## REQUIRED WORK
Transcribe, word for word and without additions, each line below from the one containing "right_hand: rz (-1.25" through the one containing "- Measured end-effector", both ends included.
--
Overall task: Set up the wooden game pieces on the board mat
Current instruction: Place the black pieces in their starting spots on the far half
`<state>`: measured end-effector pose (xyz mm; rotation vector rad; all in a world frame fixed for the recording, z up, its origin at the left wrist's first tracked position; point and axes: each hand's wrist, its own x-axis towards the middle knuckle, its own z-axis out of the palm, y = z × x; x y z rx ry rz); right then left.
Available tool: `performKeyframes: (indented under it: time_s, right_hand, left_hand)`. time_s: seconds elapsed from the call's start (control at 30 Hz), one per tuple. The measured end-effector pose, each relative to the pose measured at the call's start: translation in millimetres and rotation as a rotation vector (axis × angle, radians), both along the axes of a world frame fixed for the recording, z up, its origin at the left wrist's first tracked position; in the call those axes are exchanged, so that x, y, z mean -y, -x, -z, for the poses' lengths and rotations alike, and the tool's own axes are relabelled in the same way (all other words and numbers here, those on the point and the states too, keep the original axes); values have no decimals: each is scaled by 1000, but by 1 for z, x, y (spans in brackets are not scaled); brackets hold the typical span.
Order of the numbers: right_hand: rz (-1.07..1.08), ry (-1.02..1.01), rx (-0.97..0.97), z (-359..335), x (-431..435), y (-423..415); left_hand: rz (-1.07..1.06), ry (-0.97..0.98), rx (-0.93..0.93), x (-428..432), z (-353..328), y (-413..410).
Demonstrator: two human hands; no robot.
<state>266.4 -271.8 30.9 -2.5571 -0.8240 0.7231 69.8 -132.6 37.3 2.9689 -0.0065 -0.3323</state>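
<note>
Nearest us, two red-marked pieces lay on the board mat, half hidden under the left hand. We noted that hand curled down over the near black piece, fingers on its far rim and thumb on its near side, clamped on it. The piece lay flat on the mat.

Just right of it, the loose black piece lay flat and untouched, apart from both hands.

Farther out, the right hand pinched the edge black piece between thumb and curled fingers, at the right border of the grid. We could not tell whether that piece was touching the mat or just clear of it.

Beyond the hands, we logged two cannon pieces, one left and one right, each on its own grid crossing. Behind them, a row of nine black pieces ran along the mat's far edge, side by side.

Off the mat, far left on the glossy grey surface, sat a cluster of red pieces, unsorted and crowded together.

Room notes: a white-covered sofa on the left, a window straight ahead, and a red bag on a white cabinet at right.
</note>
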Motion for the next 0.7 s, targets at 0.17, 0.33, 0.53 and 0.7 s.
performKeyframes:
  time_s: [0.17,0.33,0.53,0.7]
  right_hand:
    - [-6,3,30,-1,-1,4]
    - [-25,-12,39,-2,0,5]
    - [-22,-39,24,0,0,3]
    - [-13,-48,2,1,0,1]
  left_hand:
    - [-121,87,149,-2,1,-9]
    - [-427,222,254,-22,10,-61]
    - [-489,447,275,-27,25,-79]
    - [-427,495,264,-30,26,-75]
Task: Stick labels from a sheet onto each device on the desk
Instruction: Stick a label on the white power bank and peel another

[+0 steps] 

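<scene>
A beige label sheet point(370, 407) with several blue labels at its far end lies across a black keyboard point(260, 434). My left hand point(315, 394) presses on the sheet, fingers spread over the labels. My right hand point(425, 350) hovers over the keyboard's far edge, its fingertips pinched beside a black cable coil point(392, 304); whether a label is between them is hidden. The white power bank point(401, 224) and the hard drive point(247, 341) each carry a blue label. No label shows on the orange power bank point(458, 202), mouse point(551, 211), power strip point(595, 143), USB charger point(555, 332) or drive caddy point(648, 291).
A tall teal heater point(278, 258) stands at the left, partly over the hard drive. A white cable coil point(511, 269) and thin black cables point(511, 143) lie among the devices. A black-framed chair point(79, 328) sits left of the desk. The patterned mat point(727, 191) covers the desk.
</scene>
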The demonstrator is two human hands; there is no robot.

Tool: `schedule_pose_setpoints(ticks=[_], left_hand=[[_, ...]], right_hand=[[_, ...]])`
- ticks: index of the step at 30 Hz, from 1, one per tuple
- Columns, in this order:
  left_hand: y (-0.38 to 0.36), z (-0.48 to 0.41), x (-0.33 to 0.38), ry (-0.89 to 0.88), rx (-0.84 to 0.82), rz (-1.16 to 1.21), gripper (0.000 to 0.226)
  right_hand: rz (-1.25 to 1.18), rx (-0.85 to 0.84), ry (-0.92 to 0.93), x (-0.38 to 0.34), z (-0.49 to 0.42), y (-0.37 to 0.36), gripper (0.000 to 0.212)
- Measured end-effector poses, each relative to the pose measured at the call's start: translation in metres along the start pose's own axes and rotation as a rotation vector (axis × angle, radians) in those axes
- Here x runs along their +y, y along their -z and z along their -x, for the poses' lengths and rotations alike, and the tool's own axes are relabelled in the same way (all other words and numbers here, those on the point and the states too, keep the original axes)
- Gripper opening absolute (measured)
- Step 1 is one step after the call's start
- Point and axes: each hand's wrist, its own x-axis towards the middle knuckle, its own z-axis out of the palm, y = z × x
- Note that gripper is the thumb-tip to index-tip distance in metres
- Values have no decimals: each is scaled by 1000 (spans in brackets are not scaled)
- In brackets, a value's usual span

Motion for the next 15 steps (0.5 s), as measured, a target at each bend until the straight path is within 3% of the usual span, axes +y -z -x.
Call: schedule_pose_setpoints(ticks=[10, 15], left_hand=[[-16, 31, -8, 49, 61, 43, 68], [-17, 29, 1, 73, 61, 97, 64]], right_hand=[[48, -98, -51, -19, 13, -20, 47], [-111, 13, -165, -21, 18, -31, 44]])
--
## ANSWER AREA
  right_hand: rz (-1.25 to 1.18), rx (-0.85 to 0.84), ry (-0.92 to 0.93), x (-0.38 to 0.34), z (-0.49 to 0.42), y (-0.37 to 0.36), gripper (0.000 to 0.212)
- Measured end-effector poses, each relative to the pose measured at the call's start: translation in metres along the start pose's own axes and rotation as a rotation vector (axis × angle, radians) in those axes

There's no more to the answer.